The Importance of Having a Health Care Proxy

A Health Care Proxy falls within the three core documents all persons 18 or older should complete (the other two being a Will and Power of Attorney). It is necessary when you have the temporary inability to make medical decisions for yourself and more often when you are stricken with a permanent inability to make such decisions and have been declared to have little to no likelihood of survival.  Understandably, thinking of yourself in an end-of-life situation without any capacity to make decisions is an awful thought.  However, for most people, the thought of being kept alive in that state by artificial means for weeks or months on end is much worse. 

A Health Care Proxy authorizes another individual (usually a spouse, significant other, or adult child) to carry out your health care wishes and, among other powers, allows him or her to enter a Do Not Resuscitate Order (“DNR”) on your behalf to relieve an end of life situation.  Generally, without a Health Care Proxy, all reasonable medical treatments will continue to be provided and people may be kept alive by artificial means indefinitely or until a court order can be obtained to remove such measures.

A Health Care Proxy is usually the shortest and fastest estate planning document to complete.  It requires the appointment of a primary agent and successor agent along with their contact information, including phone numbers, which should be kept current.  Once completed, a copy should be given to your primary care physician and any other facility where you obtain medical treatment.  Your primary care doctor should have your Health Care Proxy saved electronically so another facility can quickly obtain it when authorized and necessary.

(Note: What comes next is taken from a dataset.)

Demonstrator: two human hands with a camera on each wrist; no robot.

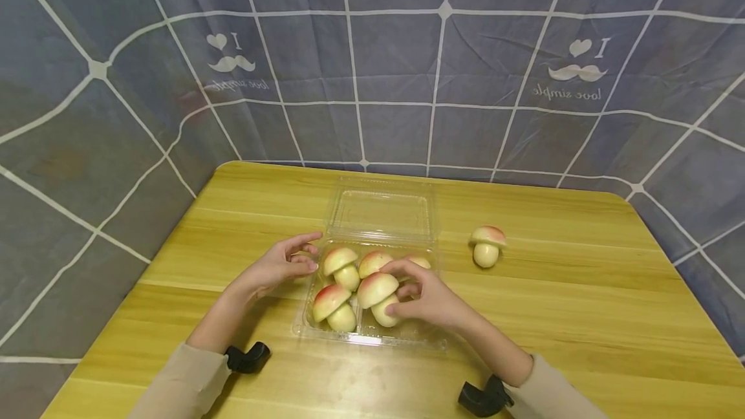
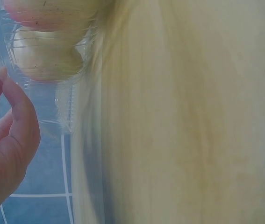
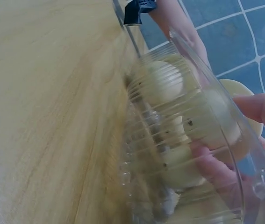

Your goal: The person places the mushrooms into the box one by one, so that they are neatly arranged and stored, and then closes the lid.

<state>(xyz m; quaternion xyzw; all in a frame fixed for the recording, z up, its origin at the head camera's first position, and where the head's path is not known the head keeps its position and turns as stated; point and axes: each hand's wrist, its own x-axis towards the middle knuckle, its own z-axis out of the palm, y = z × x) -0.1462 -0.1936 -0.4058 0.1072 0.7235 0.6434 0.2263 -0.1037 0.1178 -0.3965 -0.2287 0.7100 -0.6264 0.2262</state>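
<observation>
My right hand grips a toy mushroom with a yellowish, red-tinged cap and pale stem, over the front right part of a clear plastic clamshell box. In the right wrist view, the fingers are seen around it, partly through the box wall. Two similar mushrooms sit in the box's left side, with others behind, partly covered by my right hand. My left hand is at the box's left edge, thumb and forefinger apart, fingertips close to the rim; contact is unclear.
Another toy mushroom stands on the wooden table, right of the box. The box's lid lies folded back, away from me. A blue-grey checked curtain hangs behind and beside the table. Black devices are strapped to both wrists.
</observation>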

An up-to-date Health Care Proxy form should reference and specifically authorize your agent to obtain and review your medical records in compliance with the Health Insurance Portability and Accountability Act of 1996 (HIPAA) privacy regulations.  This allows your agent the discretion, among other powers, to confirm the severity of your medical condition to family members and/or seek a second opinion if warranted.  Also, if you are a registered organ donor or wish to become one, such should be listed in the Health Care Proxy to ensure your wishes are known and carried out. 

The persons you select as primary and successor agents should be aware of your wishes and beliefs when it comes to end-of-life issues.  However, there may be situations where your health care agent may falter or “hope for a miracle” and keep you alive by artificial means longer than you would have preferred if you had the capacity to make the decision.  For this reason, a Health Care Proxy should contain a specific, maximum number of days your agent may wait to authorize the DNR order.  However, after such time expires your agent is then directed to enter such an order on your behalf.  Other practical reasons for specifying a timeframe in your Health Care Proxy are if you have relatives living out of state that would need to be notified or consulted prior to your passing or you wish to give your agent time to seek a second medical opinion.

A Health Care Proxy takes little time to complete yet can save your family and loved ones many weeks or months of emotional turmoil.  It can also avoid escalating legal and medical costs if your condition allows you to be kept alive indefinitely by artificial means.  As with all estate planning, the peace of mind you provide yourself and your loved ones far outweighs the time and expense of getting your core documents in order.